New technologies allow for better forest management and conservation

Jul 26, 2012 15:04 GMT  ·  By

Until just recently it was virtually impossible to exactly determine how much carbon was locked away in various areas of land which happened to be covered by dense vegetation.

The good news is that researchers from the Carnegie Institution for Science, together with several other Colombian scientists, seem to have succeeded in using state-of-the-art techniques and technologies to develop a highly accurate map of the CO2 presently trapped in the tropical vegetation of the Colombian Amazon.

It is not difficult to guess that, thanks to the data collected in this manner, forest management and conservation might be taken to a whole other level.

As well as this, the REDD+ program, which we reported on in one of our previous articles, might soon be much more successful than it presently is.

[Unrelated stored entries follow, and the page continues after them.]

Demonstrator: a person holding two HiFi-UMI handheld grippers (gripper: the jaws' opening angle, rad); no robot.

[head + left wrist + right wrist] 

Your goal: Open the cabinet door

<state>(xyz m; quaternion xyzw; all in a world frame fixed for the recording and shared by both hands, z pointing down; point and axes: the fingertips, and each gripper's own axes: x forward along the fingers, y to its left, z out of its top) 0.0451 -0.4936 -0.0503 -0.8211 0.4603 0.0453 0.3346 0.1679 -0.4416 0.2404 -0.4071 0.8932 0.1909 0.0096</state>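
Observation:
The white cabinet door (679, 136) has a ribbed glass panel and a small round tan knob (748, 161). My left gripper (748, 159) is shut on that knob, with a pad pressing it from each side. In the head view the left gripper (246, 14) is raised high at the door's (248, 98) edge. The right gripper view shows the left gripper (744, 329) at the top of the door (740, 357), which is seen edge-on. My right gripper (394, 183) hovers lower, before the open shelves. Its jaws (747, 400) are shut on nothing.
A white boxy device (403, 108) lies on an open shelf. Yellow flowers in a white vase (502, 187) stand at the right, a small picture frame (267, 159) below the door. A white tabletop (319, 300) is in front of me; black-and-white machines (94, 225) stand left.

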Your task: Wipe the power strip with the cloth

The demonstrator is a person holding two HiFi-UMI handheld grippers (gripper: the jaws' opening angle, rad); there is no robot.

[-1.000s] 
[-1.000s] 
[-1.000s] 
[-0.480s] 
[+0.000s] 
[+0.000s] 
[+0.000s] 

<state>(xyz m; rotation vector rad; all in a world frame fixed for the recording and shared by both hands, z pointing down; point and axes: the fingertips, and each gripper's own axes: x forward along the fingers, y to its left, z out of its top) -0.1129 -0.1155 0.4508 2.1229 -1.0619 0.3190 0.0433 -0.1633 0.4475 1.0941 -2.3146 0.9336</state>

On its official website, the Carnegie Institution for Science reports that Greg Asner, one of the people involved in carrying out this innovative project, explained how, "This new study not only explores a poorly understood region of the Amazon, it also demonstrates our newest method for mapping forest carbon stocks at a spatial resolution approaching the size of the larger individual rainforest trees.”

Furthermore, “with a revised, top-down methodology that combines the best available technologies, we and our partners achieved new accuracies that radically advance forest monitoring and carbon policy readiness in Colombia.”

According to the same source, these soon-to-be very useful carbon maps were developed using both a Light Detection and Ranging technology (LiDAR) and a satellite image analysis technology known as CLASlite.

These allowed scientists to develop three-dimensional images of the forest canopy and pin down the exact deforestation, logging and degradation patterns.

Apparently, the combined use of these two technologies is much more efficient than your old-school field expeditions targeted at gathering various data, more so since the information obtained in this manner is quite unlikely to be biased.